The whole listing should be retyped exactly as it appears.
———
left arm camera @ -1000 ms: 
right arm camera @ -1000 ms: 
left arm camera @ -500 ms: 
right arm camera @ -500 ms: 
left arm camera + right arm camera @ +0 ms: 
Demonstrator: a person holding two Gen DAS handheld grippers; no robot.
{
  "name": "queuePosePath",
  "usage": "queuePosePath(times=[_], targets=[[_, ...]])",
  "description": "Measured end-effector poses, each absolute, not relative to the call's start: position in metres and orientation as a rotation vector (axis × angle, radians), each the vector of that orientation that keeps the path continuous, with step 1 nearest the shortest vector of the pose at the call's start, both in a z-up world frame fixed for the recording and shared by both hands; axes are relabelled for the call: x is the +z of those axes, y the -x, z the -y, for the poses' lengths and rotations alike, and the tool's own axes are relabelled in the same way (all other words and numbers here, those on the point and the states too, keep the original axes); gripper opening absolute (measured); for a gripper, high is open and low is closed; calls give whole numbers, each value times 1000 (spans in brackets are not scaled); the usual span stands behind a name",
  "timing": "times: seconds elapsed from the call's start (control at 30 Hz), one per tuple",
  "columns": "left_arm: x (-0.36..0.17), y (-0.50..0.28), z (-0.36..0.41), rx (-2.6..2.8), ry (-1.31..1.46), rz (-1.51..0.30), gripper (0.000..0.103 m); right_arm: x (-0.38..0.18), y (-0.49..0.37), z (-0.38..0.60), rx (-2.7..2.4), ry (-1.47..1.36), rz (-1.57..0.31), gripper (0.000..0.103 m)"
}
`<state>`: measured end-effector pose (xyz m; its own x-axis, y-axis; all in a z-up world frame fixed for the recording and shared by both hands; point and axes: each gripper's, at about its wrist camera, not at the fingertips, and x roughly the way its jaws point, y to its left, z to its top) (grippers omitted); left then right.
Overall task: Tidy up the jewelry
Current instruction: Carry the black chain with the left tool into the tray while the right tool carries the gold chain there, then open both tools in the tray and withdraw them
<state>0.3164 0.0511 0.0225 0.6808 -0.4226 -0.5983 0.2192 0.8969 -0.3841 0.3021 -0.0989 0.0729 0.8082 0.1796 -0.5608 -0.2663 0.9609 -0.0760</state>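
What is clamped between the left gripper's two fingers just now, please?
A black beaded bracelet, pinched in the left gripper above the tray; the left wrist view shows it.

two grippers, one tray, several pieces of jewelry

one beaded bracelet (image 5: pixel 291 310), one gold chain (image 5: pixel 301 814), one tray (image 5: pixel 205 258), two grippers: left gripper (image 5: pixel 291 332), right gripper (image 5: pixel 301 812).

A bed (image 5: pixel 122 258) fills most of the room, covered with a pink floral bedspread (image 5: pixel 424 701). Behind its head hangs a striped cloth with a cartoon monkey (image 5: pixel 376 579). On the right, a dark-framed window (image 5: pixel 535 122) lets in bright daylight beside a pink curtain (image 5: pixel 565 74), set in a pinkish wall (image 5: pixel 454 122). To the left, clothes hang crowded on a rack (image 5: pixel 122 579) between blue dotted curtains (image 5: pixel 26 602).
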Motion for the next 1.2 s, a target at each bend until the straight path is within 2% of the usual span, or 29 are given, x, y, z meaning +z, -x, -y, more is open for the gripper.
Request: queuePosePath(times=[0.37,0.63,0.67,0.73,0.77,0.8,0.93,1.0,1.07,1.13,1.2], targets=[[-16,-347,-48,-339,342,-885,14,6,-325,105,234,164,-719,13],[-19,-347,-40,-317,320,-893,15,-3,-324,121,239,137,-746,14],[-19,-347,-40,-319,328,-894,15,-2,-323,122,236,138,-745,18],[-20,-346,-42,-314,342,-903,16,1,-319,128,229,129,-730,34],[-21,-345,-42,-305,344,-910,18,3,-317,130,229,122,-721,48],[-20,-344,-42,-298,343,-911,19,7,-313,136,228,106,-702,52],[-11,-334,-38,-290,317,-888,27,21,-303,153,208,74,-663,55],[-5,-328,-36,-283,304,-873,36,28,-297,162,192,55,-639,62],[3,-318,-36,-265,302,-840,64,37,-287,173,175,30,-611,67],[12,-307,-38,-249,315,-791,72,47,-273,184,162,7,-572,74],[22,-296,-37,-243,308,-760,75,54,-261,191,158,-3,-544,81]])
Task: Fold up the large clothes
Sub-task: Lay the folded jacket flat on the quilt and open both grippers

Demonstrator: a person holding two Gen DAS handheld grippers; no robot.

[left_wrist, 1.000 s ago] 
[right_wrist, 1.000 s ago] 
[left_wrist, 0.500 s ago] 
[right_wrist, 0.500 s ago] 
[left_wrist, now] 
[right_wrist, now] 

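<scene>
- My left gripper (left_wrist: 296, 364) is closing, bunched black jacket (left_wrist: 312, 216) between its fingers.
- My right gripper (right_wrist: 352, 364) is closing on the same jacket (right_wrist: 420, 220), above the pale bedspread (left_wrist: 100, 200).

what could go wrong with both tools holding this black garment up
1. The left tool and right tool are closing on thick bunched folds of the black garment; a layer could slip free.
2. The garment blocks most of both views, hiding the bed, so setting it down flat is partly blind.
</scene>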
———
__FINISHED TASK__.
left arm camera @ -1000 ms: 
right arm camera @ -1000 ms: 
left arm camera @ -500 ms: 
right arm camera @ -500 ms: 
left arm camera + right arm camera @ +0 ms: 
Demonstrator: a person holding two Gen DAS handheld grippers; no robot.
{
  "name": "queuePosePath",
  "usage": "queuePosePath(times=[_], targets=[[_, ...]])",
  "description": "Measured end-effector poses, each absolute, not relative to the call's start: position in metres and orientation as a rotation vector (axis × angle, radians), each the vector of that orientation that keeps the path continuous, with step 1 nearest the shortest vector of the pose at the call's start, both in a z-up world frame fixed for the recording and shared by both hands; axes are relabelled for the call: x is the +z of those axes, y the -x, z the -y, for the poses' lengths and rotations alike, and the tool's own axes are relabelled in the same way (all other words and numbers here, those on the point and the states too, keep the original axes); gripper opening absolute (measured); for a gripper, high is open and low is closed; calls give whole numbers, each value times 1000 (spans in brackets are not scaled); the usual span stands behind a name",
  "timing": "times: seconds elapsed from the call's start (control at 30 Hz), one per tuple",
  "columns": "left_arm: x (-0.36..0.17), y (-0.50..0.28), z (-0.36..0.41), rx (-2.6..2.8), ry (-1.31..1.46), rz (-1.51..0.30), gripper (0.000..0.103 m); right_arm: x (-0.38..0.18), y (-0.49..0.37), z (-0.38..0.60), rx (-2.7..2.4), ry (-1.47..1.36), rz (-1.57..0.31), gripper (0.000..0.103 m)"
}
`<state>`: measured end-effector pose (xyz m; its own x-axis, y-axis; all in a z-up world frame fixed for the recording and shared by both hands; point and axes: each gripper's, at about its wrist camera, not at the fingertips, and x roughly the way its jaws point, y to its left, z to its top) (grippers omitted); left then right.
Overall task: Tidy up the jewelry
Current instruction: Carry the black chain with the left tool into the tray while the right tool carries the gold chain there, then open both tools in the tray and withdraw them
<state>0.3164 0.0511 0.0225 0.6808 -0.4226 -0.5983 0.2192 0.8969 -0.3841 0.3021 -0.0989 0.0729 0.8082 0.1796 -0.5608 -0.2663 0.9609 -0.0760</state>
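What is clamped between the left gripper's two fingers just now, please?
A black beaded bracelet, pinched in the left gripper above the tray; the left wrist view shows it.

two grippers, one tray, several pieces of jewelry

one beaded bracelet (image 5: pixel 291 310), one gold chain (image 5: pixel 301 814), one tray (image 5: pixel 205 258), two grippers: left gripper (image 5: pixel 291 332), right gripper (image 5: pixel 301 812).

A bed (image 5: pixel 122 258) fills most of the room, covered with a pink floral bedspread (image 5: pixel 424 701). Behind its head hangs a striped cloth with a cartoon monkey (image 5: pixel 376 579). On the right, a dark-framed window (image 5: pixel 535 122) lets in bright daylight beside a pink curtain (image 5: pixel 565 74), set in a pinkish wall (image 5: pixel 454 122). To the left, clothes hang crowded on a rack (image 5: pixel 122 579) between blue dotted curtains (image 5: pixel 26 602).
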Motion for the next 1.2 s, a target at each bend until the straight path is within 2% of the usual span, or 29 are given, x, y, z meaning +z, -x, -y, more is open for the gripper.
Request: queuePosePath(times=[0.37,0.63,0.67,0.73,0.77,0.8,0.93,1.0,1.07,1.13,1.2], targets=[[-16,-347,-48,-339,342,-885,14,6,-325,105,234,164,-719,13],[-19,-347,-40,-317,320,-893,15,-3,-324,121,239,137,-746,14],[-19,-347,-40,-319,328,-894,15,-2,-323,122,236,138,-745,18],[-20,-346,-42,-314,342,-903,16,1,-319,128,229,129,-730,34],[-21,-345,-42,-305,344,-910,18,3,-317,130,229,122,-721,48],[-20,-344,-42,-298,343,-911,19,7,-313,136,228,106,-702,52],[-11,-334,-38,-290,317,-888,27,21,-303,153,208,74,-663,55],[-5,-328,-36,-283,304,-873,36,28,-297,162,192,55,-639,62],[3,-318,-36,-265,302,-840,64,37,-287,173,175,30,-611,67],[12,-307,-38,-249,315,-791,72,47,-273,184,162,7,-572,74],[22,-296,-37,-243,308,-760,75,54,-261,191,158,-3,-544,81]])
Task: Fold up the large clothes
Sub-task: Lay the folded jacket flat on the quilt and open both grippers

Demonstrator: a person holding two Gen DAS handheld grippers; no robot.

[left_wrist, 1.000 s ago] 
[right_wrist, 1.000 s ago] 
[left_wrist, 0.500 s ago] 
[right_wrist, 0.500 s ago] 
[left_wrist, now] 
[right_wrist, now] 

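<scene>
- My left gripper (left_wrist: 296, 364) is closing, bunched black jacket (left_wrist: 312, 216) between its fingers.
- My right gripper (right_wrist: 352, 364) is closing on the same jacket (right_wrist: 420, 220), above the pale bedspread (left_wrist: 100, 200).

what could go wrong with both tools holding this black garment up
1. The left tool and right tool are closing on thick bunched folds of the black garment; a layer could slip free.
2. The garment blocks most of both views, hiding the bed, so setting it down flat is partly blind.
</scene>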

There is no more to the exercise.